The result is that an academy class beginning next month that could fit 43 recruits will only have 24, the chief said. She said another problem is that only 5 percent of applications are accepted -- often because job-seekers have been convicted of a felony or a DUI, or failed drug tests.

"What we are experiencing here in San Diego is not unique to our police department -- many police departments across our country are having difficulty recruiting and retaining police officers," Zimmerman said. "It is not uncommon for one police department to travel to another city just to target recruiting their police officers. We have had that happen here, but we have also done that."

Retirements have also been a problem. Brian Marvel, president of the San Diego Police Officers Association, warned that more than 600 officers -- almost one-third of the force -- will become eligible for retirement over the next five years. He said it's difficult to tell who will take the opportunity to retire immediately and who won't.

Since the start of the current fiscal year last July 1, 125 officers have left the department, with at least 15 going to another law enforcement agency, according to the report. Another 20 applicants who were given conditional job offers or were in the process of completing the background investigation to become San Diego police officers opted out in order to join another department.

The current attrition rate is 13 officers a month.

According to Marvel, the staffing level is just 11 officers higher than 2012. By this summer, employment will be lower than five years ago, he said.

"The result -- less proactive policing, significantly increased response times and overwhelmed investigators," Marvel said. "The situation will only get worse with every recruit class that goes unfilled, and an inability to retain our officers."

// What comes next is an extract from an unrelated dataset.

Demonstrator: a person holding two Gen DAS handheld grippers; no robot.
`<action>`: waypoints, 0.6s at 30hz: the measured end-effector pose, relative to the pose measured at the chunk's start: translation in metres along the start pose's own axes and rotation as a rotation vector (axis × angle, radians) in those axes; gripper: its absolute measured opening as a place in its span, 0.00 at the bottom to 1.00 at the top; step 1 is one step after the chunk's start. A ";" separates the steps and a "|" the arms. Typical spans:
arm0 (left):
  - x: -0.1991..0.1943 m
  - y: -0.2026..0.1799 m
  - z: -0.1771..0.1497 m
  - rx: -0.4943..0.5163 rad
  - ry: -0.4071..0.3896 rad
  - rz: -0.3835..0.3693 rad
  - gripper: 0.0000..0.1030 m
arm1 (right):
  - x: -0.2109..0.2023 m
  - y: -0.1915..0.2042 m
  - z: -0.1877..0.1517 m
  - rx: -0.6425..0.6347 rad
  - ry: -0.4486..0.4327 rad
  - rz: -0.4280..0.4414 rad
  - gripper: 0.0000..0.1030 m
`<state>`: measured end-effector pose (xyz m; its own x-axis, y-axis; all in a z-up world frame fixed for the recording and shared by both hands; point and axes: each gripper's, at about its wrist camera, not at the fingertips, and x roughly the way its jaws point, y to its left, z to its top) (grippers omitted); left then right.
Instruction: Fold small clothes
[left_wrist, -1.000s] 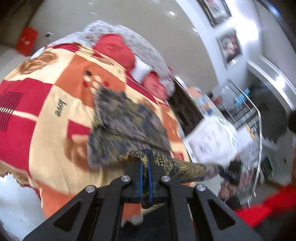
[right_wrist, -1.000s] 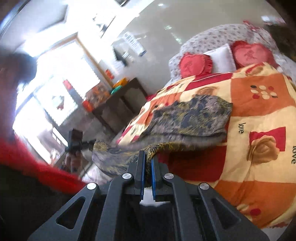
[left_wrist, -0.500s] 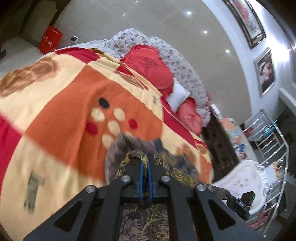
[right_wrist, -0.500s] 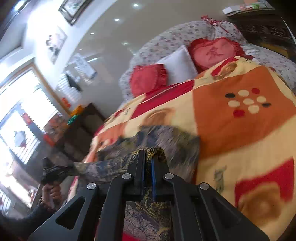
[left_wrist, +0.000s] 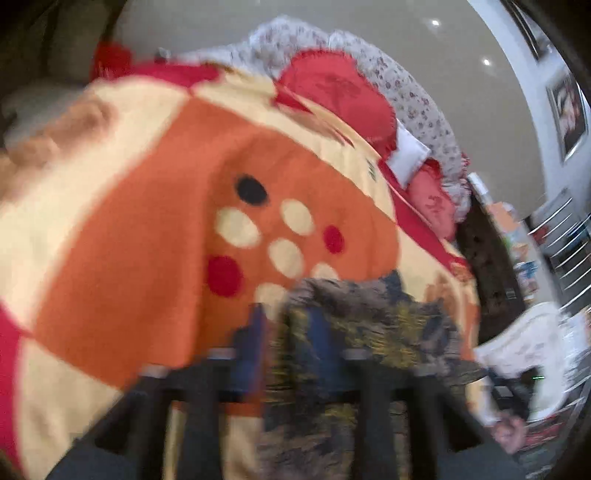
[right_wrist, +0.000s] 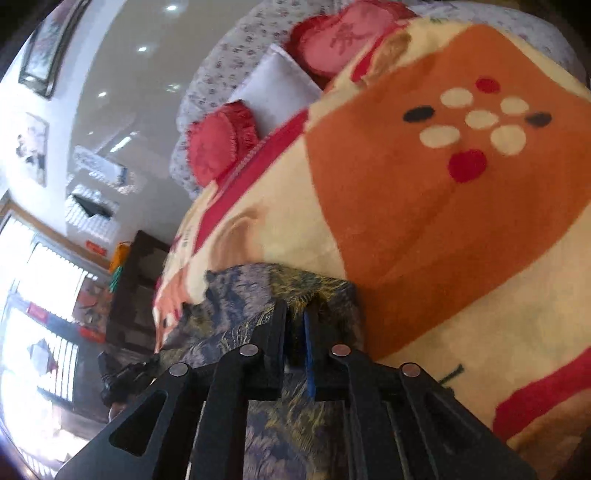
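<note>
A small dark garment (left_wrist: 373, 325) with a blue, grey and gold pattern lies on the orange, cream and red bed blanket (left_wrist: 129, 236). In the blurred left wrist view my left gripper (left_wrist: 288, 328) stands open over the garment's near left edge, its fingers spread apart. In the right wrist view the garment (right_wrist: 251, 295) lies folded under my right gripper (right_wrist: 297, 317), whose fingers have a narrow gap at the fabric's far edge. The cloth looks loose between them.
Red heart cushions (left_wrist: 336, 99) and a white pillow (right_wrist: 273, 92) lie at the bed's head. A dark wooden cabinet (right_wrist: 136, 288) stands beside the bed. A metal rack (left_wrist: 561, 251) stands at the right. My left gripper (right_wrist: 125, 376) shows small in the right wrist view.
Both grippers carried the garment's edge forward over itself and lowered it onto the blanket. The left fingers have opened wide; the right fingers have parted slightly.
</note>
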<state>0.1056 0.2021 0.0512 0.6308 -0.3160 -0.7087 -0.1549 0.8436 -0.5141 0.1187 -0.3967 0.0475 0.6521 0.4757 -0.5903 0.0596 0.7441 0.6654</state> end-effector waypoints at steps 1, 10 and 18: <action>-0.006 0.001 -0.001 0.012 -0.029 0.014 0.61 | -0.008 0.002 -0.001 -0.018 -0.020 -0.005 0.27; 0.002 -0.100 -0.069 0.363 0.051 0.074 0.08 | -0.017 0.076 -0.030 -0.372 0.000 -0.112 0.28; 0.076 -0.141 -0.087 0.459 0.152 0.237 0.06 | 0.098 0.095 -0.069 -0.534 0.290 -0.363 0.26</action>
<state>0.1089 0.0208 0.0278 0.4962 -0.1243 -0.8593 0.0905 0.9917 -0.0913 0.1358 -0.2467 0.0209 0.4292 0.2043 -0.8798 -0.1924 0.9724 0.1320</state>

City officials several years ago began offering inducements to stay, such as raising uniform allowances that provided greater take-home pay.

A five-year contract between the city and SDPOA took effect in 2015 will raise salaries by 3.3 percent in each of the final two years. The first three years provided increased city health benefit contributions and holiday pay.

Zimmerman said the staffing shortage would be "dramatically worse" without the extra benefits.

The news was much better among dispatchers, who not long ago faced a staffing shortage that required 911 operators to work substantial amounts of overtime and delayed call responses. Capt. Jerry Hara said only four of the Communications Division's 133 jobs are now vacant.

Of 557 civilian positions in the SDPD, 48 are vacant, the report says.